● **EXERCISE AIM**
Pull every line containing "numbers" from the data.

● **COLLECTED DATA**

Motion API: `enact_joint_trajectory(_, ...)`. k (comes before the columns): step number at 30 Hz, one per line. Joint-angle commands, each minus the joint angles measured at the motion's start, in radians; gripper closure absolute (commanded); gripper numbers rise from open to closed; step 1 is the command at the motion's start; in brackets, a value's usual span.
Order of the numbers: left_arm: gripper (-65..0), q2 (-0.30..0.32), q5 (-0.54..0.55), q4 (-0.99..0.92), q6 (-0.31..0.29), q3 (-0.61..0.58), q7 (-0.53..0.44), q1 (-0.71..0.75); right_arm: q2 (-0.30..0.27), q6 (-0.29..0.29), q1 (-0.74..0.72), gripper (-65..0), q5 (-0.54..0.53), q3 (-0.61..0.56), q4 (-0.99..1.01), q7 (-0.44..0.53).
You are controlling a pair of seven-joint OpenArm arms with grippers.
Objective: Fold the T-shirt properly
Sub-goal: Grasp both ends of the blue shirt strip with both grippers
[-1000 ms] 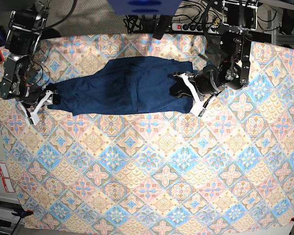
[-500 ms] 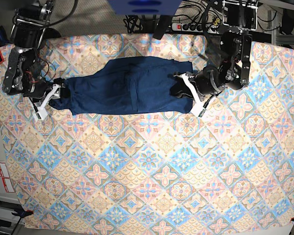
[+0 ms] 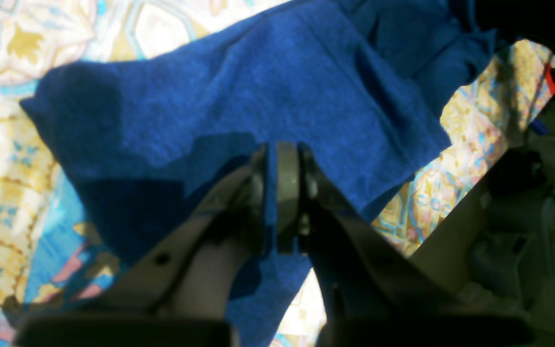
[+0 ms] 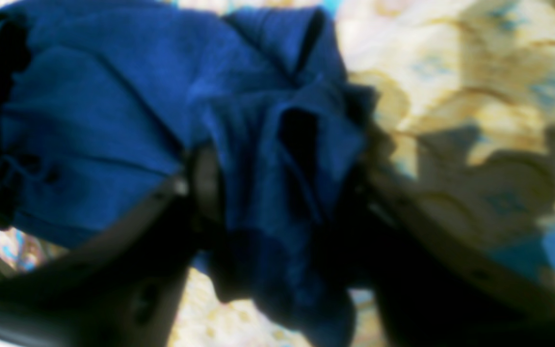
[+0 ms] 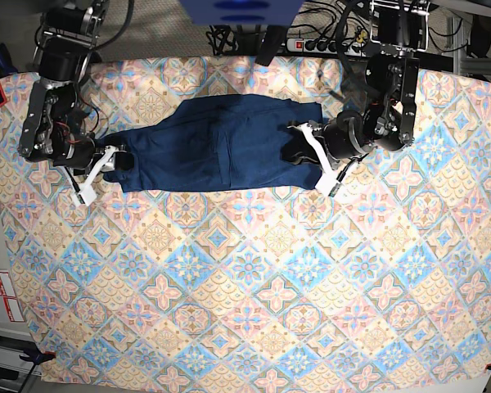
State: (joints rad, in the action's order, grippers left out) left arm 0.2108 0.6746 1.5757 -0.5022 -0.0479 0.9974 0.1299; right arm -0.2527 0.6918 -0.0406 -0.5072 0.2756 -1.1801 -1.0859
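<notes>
Dark navy-blue knit T-shirt (image 5: 217, 154) lies on patterned table (image 5: 245, 286). Left gripper (image 3: 277, 193) fingers pinch its edge. Right gripper (image 4: 282, 193) fingers straddle bunched fabric, half-wide; grip unclear.

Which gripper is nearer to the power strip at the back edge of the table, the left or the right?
The left. The left gripper, shut on the T-shirt, sits just below the power strip. The right gripper is across the table, at the shirt's other end.
</notes>
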Motion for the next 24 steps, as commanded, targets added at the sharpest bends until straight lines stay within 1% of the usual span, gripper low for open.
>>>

● **REPLY**
Motion API: `enact_joint_trajectory(_, ...)`. k (comes before the columns): step number at 30 Hz, one per line. Joint-angle commands, each minus the joint angles measured at the motion's start, in radians; gripper closure absolute (commanded); gripper numbers rise from open to closed; step 1 is the command at the motion's start; in brackets, a value's usual span.
Order of the numbers: left_arm: gripper (-65..0), q2 (-0.30..0.32), q5 (-0.54..0.55), q4 (-0.99..0.92), q6 (-0.31..0.29), q3 (-0.61..0.58), q7 (-0.53..0.44), q1 (-0.71..0.75); right_arm: q2 (-0.30..0.27), q6 (-0.29..0.29), q1 (-0.74..0.72), gripper (-65..0), q5 (-0.54..0.53), q3 (-0.61..0.56), q4 (-0.99..1.01), q7 (-0.44..0.53).

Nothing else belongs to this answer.